» **WHAT THIS TASK INVOLVES**
Among the lines below, the one containing "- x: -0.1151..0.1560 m" opens the range and the one containing "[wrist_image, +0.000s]" closes it. Print that range exactly, without the pictures.

----------------

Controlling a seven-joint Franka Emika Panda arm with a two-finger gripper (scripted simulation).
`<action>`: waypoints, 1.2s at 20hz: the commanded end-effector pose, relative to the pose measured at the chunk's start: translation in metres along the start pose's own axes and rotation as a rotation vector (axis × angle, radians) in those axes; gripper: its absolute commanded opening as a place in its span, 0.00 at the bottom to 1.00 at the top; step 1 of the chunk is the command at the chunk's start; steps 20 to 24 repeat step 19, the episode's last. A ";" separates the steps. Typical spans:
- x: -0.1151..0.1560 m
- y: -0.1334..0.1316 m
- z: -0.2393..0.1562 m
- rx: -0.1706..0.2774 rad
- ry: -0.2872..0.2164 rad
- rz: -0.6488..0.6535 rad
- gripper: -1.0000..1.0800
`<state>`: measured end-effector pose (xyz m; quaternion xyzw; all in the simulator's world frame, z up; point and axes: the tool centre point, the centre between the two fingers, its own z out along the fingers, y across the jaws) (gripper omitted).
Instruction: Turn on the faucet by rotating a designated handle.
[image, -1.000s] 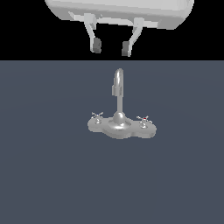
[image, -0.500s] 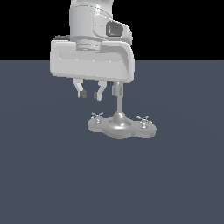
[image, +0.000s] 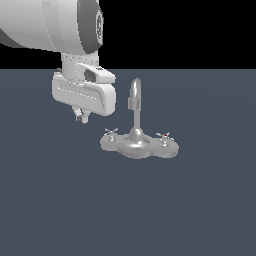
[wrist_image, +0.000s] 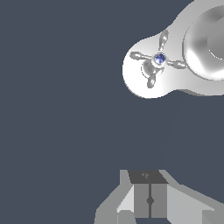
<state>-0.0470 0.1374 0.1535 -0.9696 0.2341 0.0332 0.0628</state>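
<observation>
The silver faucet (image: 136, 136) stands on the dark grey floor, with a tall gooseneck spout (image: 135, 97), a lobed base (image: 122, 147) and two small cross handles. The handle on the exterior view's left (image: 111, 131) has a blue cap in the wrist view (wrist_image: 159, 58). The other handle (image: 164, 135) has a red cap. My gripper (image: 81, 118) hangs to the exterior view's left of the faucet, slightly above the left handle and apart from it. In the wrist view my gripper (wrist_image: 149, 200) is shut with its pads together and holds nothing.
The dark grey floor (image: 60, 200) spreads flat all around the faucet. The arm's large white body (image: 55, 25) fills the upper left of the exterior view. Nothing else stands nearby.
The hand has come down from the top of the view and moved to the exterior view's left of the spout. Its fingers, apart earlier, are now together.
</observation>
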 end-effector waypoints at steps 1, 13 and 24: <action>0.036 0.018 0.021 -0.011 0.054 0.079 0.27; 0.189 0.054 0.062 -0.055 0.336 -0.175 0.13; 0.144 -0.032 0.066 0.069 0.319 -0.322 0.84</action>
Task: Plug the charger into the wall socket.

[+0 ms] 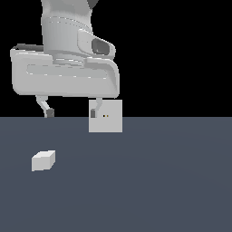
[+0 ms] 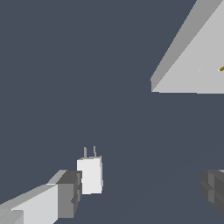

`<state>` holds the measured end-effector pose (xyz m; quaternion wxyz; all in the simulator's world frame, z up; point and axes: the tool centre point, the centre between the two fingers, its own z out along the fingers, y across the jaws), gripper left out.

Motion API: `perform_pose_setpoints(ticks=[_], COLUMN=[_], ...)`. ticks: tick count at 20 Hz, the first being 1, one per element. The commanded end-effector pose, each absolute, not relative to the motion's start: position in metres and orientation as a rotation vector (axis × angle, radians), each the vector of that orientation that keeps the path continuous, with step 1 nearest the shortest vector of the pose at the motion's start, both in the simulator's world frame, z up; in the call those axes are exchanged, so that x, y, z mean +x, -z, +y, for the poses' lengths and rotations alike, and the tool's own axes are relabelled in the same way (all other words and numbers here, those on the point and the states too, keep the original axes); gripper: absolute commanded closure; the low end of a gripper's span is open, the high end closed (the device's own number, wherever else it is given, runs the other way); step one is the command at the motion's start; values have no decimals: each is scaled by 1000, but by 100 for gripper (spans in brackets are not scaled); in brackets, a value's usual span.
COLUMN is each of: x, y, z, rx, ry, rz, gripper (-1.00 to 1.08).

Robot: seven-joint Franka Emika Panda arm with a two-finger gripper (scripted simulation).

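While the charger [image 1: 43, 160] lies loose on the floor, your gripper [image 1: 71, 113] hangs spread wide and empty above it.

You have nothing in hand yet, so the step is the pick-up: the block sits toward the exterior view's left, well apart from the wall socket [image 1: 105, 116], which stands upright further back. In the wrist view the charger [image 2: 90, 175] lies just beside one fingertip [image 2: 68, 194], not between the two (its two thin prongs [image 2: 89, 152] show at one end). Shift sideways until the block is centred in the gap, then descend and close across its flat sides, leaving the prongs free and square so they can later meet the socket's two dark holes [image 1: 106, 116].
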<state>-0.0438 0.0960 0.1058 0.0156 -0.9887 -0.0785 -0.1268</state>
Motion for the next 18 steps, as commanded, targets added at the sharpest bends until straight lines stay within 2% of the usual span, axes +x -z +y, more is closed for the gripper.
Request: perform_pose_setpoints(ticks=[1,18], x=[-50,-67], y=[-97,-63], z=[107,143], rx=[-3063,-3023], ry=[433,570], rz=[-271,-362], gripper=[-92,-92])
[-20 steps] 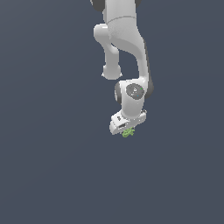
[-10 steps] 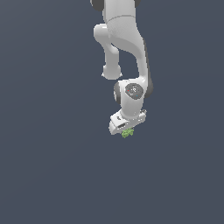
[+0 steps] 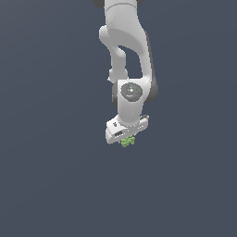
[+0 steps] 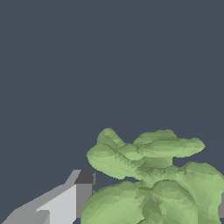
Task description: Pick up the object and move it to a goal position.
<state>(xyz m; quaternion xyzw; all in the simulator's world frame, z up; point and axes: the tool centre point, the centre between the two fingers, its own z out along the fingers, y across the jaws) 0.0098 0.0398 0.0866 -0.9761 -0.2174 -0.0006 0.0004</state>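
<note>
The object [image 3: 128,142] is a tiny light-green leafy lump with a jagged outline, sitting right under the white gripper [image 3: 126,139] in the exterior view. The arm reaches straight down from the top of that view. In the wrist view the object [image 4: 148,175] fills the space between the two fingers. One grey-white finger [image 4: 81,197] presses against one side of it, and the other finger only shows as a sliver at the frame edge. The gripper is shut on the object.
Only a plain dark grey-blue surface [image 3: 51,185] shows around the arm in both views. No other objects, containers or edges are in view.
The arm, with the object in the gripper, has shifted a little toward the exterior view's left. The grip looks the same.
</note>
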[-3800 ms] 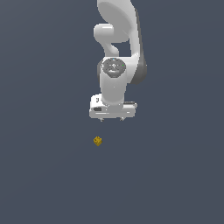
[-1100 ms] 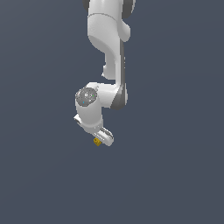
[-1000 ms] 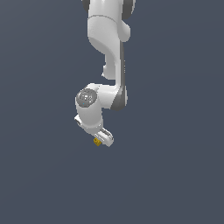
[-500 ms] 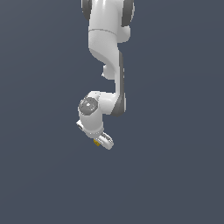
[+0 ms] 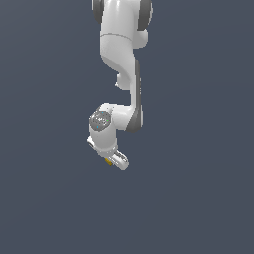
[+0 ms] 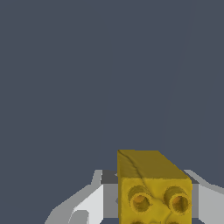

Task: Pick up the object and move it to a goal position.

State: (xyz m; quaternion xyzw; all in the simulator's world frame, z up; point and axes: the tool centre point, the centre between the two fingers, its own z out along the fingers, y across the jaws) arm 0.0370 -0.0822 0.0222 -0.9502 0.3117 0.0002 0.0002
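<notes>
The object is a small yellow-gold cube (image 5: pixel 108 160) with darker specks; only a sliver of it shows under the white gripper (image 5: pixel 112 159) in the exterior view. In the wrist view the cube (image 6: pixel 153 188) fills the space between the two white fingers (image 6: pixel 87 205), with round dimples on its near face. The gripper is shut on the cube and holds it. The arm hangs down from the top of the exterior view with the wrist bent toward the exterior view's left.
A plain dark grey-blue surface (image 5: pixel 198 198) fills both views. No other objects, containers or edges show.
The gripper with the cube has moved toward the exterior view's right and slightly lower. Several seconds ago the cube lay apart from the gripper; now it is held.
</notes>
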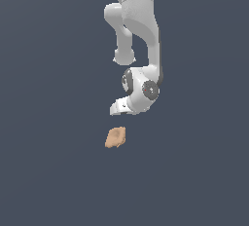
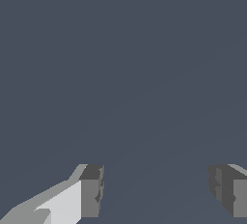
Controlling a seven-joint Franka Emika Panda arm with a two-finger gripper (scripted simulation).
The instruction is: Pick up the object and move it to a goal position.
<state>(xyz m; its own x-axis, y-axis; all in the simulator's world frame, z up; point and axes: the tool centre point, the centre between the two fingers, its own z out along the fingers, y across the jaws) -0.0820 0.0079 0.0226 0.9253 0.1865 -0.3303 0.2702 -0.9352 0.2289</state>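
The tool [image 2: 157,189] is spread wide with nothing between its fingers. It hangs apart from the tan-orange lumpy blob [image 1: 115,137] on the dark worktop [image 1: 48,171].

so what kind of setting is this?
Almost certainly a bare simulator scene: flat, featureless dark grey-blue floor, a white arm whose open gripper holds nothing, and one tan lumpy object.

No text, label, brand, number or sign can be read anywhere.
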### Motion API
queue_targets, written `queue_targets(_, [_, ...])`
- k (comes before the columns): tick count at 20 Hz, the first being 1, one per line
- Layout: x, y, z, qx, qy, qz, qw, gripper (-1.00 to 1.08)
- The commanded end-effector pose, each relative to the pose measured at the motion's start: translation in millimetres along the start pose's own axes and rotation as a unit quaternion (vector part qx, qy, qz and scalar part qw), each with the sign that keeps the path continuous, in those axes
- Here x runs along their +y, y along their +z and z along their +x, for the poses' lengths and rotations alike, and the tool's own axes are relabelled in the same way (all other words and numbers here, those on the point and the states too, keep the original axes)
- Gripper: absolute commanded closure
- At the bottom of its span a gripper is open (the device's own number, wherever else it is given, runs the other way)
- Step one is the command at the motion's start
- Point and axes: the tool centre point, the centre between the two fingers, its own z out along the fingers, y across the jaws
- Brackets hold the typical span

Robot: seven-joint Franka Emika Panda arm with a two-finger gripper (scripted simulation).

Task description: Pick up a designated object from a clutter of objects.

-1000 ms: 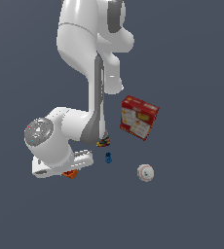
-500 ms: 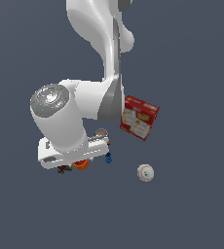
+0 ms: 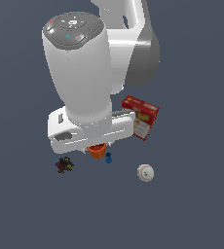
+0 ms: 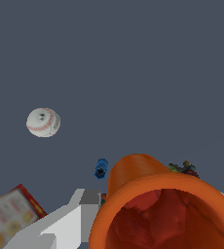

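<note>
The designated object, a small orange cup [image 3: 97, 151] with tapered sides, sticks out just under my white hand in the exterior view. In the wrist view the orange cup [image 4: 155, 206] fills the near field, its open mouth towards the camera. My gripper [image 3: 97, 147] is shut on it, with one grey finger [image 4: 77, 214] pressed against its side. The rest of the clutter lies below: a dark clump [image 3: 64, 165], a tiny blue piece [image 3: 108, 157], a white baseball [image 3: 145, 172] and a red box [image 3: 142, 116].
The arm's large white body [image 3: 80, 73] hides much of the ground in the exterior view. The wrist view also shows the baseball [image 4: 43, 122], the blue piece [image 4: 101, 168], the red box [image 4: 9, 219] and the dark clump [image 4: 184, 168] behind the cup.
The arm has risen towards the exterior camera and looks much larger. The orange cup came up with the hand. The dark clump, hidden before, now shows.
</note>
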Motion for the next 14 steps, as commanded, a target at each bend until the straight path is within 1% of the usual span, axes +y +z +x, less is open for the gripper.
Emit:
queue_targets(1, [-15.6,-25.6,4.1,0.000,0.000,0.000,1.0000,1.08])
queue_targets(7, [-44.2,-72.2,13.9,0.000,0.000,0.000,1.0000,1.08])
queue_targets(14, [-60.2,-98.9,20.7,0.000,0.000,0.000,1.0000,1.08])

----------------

» **ANSWER BOX**
- x: -0.1151..0.1560 m
- y: -0.1334..0.1316 m
- z: -0.2393..0.1562 m
- rx: -0.1706..0.2774 rad
- ry: -0.2872..0.2164 rad
- rz: -0.6488..0.6535 rad
- gripper: -1.0000..1.0800
`<state>`: measured end-effector pose (xyz m; quaternion xyzw; all in the simulator's world frame, z up; point and axes: the tool centre point, the centre between the two fingers, its own z out along the fingers, y across the jaws) (gripper omitted).
Instruction: Turn on the faucet by rotating a designated handle.
[image, -1.000s] 
[image, -0.500s] 
[image, +0.000s] 
[wrist_image, +0.000s] 

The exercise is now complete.